Reputation: 27
As a newbie in scrapy and python, I'm struggling with the deny rules of my Crawl Spider. I want to filter all URLs on my target page, which contain the word "versicherung" and the double ? structure in any part of the URL. However, scrapy ignores my rule. Can anyone tell me what's wrong with the syntax (I've already tried without the "" before the *, but that doesn't work either)?
Rule:
rules = [Rule(LinkExtractor(deny=r'\*versicher\*', r\'*\?*\?\*',),
callback='parse_norisbank', follow=True)]
Log:
DEBUG: Crawled (200) <GET https://www.norisbank.de/produkte/versicherungen/rechtsschutzversicherung.html> (referer: https://www.norisbank.de)

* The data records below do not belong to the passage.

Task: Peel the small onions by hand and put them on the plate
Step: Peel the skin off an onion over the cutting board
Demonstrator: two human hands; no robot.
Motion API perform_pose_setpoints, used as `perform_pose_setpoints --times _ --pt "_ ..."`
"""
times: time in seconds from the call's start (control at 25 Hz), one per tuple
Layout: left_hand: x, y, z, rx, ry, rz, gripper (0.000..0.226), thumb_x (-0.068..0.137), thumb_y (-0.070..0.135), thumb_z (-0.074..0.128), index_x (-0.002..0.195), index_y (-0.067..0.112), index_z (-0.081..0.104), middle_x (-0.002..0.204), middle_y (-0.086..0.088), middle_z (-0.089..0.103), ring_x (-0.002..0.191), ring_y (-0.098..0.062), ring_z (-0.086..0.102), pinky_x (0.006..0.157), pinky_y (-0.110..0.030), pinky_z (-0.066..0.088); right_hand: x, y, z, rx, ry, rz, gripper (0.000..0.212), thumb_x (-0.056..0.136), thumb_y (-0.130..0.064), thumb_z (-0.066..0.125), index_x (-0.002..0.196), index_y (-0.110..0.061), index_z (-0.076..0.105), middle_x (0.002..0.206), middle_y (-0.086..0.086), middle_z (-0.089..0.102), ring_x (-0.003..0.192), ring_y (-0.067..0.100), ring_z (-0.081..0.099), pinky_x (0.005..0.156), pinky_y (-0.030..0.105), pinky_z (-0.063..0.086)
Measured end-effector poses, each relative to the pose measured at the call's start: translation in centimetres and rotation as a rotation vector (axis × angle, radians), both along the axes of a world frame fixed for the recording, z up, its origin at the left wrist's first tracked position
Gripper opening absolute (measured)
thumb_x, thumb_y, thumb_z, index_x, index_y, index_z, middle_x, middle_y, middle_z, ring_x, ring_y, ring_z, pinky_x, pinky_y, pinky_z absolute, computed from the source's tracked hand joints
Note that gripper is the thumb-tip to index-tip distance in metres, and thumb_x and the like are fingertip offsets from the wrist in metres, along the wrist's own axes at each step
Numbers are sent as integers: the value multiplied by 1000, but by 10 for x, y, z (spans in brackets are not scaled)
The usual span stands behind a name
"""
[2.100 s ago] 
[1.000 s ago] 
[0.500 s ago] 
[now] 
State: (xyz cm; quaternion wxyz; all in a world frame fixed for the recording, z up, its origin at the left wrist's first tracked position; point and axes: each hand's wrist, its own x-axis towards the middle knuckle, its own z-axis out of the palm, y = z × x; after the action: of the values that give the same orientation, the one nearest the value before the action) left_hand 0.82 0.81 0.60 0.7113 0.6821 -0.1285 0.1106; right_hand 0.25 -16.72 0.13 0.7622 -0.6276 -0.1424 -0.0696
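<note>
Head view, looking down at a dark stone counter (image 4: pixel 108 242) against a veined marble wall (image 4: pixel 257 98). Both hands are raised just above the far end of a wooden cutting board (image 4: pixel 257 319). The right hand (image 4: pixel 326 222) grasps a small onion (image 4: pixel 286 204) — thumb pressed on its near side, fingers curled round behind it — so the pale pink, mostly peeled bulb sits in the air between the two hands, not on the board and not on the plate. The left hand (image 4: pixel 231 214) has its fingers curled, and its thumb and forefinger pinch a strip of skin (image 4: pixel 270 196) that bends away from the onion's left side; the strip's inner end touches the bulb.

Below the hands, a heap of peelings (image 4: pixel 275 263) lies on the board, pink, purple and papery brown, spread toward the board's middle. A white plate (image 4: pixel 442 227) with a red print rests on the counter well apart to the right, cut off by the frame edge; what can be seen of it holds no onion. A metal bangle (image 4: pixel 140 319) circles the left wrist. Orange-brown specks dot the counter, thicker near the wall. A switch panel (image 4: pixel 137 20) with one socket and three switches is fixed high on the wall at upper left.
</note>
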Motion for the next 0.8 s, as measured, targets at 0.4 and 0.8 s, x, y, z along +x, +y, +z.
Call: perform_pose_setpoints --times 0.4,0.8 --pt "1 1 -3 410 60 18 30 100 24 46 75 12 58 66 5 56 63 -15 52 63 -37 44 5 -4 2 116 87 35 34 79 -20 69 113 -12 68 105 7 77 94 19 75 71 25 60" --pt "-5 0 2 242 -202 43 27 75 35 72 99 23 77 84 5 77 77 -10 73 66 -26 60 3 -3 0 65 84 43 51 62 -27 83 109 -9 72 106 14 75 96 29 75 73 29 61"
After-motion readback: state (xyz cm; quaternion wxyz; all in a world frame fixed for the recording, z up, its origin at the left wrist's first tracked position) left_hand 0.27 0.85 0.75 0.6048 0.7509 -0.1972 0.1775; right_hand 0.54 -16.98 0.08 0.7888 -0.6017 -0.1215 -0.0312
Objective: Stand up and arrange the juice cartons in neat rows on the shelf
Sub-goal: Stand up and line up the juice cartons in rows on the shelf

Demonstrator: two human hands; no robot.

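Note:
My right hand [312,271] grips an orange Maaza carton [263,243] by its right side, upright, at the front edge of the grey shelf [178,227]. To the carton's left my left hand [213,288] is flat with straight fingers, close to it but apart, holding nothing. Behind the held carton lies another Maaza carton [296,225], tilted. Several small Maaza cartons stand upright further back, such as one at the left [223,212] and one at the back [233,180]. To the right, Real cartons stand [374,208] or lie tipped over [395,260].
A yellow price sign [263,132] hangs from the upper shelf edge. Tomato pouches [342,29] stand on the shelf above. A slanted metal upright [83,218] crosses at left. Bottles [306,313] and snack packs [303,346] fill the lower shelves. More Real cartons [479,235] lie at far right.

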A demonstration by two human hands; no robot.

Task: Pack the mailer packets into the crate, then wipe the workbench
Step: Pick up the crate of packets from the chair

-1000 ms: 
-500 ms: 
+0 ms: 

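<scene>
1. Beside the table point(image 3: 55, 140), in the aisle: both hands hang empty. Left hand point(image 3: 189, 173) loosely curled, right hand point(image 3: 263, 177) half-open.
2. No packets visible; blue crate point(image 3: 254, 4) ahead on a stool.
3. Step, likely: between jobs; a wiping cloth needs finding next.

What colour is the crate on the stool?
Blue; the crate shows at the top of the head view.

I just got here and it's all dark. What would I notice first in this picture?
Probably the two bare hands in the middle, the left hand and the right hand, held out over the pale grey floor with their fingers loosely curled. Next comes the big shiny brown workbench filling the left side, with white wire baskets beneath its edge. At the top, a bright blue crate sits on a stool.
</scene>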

DEBUG: Crawled (200) <GET https://www.norisbank.de/produkte/versicherungen/haftpflichtversicherung.html> (referer: https://www.norisbank.de)
DEBUG: Crawled (200) <GET https://www.norisbank.de/produkte/versicherungen/hausratversicherung.html> (referer: https://www.norisbank.de)
DEBUG: Crawled (200) <GET https://www.norisbank.de/produkte/versicherungen/versicherungsmanager.html> (referer: https://www.norisbank.de)
DEBUG: Saved file nbtest-versicherungen.html
Upvotes: 1
Views: 343
Reputation: 89172
The rules must be regular expressions and (even if I correct your syntax) you are not using *
correctly.
r'\*versicher\*'
should be r'.*versicher.*'
EDIT: looking at scrapy docs, it looks like r'versicher'
is sufficient.
I don't understand what you mean by "double ? structure", but your URLs don't seem to have it.
I expect r'.*\?\?.*'
is what you want (or r'\?\?'
)
In regular expressions
.
means any character*
means 0 or more of the preceding (so .*
matches anything)\\
is how you escape a special character. You don't want to escape the *
since you want it to act in its special way.Upvotes: 2